RNF185 polyubiquitinates EBOV-GP1,2 on K673 in its cytoplasmic tail
EBOV-GP1,2 has a very short cytoplasmic tail (CT) that only has four residues 673KFVF676. To determine whether K673 is targeted for polyubiquitination, we created two EBOV-GP1,2 mutants by replacing K673 with Ala (K673A) or deleting all these four residues (∆CT). We found that RNF185, TRIM25, and MARCH8 could no longer polyubiquitinate mutants K673A and ∆CT (Fig. 9A, IP, lower panel). Thus, K673 is the polyubiquitination site on EBOV-GP1,2 for all these three E3 Ub ligases. Consistently, we also found that PDIA3, CALR, and CANX did not promote the polyubiquitination of mutants K673A and ∆CT (Fig. 9B, IP, lower panel). Finally, we determined whether these two mutants are still sensitive to those E3 ligases and ER proteins. We found that they were both resistant to MARCH8, TRIM25, RNF185, PDIA3, CALR, and CANX, although they were still as sensitive to RNF26 as was WT GP1,2 (Fig. 9C). To further confirm the role of RNF185 in EBOV-GP1,2 downregulation, we used siRNAs to knock down RNF185 (Fig. 9D).
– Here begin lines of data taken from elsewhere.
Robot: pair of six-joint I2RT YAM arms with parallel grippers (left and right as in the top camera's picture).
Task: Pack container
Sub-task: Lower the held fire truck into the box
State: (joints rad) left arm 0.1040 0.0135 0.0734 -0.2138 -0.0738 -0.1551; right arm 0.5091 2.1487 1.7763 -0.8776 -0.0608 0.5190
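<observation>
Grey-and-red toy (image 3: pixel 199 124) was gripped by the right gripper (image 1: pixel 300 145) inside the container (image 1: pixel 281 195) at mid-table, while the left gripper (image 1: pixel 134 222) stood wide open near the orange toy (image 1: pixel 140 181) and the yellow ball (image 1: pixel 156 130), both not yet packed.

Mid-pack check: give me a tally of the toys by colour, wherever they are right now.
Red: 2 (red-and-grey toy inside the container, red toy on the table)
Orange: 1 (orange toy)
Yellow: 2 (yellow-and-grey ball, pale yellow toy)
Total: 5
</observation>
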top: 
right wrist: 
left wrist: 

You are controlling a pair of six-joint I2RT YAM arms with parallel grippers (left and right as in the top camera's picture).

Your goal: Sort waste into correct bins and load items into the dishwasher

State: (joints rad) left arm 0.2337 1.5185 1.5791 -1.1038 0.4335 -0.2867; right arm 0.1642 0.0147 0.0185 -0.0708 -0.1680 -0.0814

Notably, RNF185-knockdown strongly increased GP1,2 expression (Fig. 9E). Importantly, it also disrupted GP1,2 downregulation by PDIA3, CALR, and CANX (Fig. 9F). Collectively, these results demonstrate that CANX-CALR cycle co-opts RNF185 to polyubiquitinate EBOV-GP1,2 on K673, resulting in EBOV-GP1,2 degradation via reticulophagy.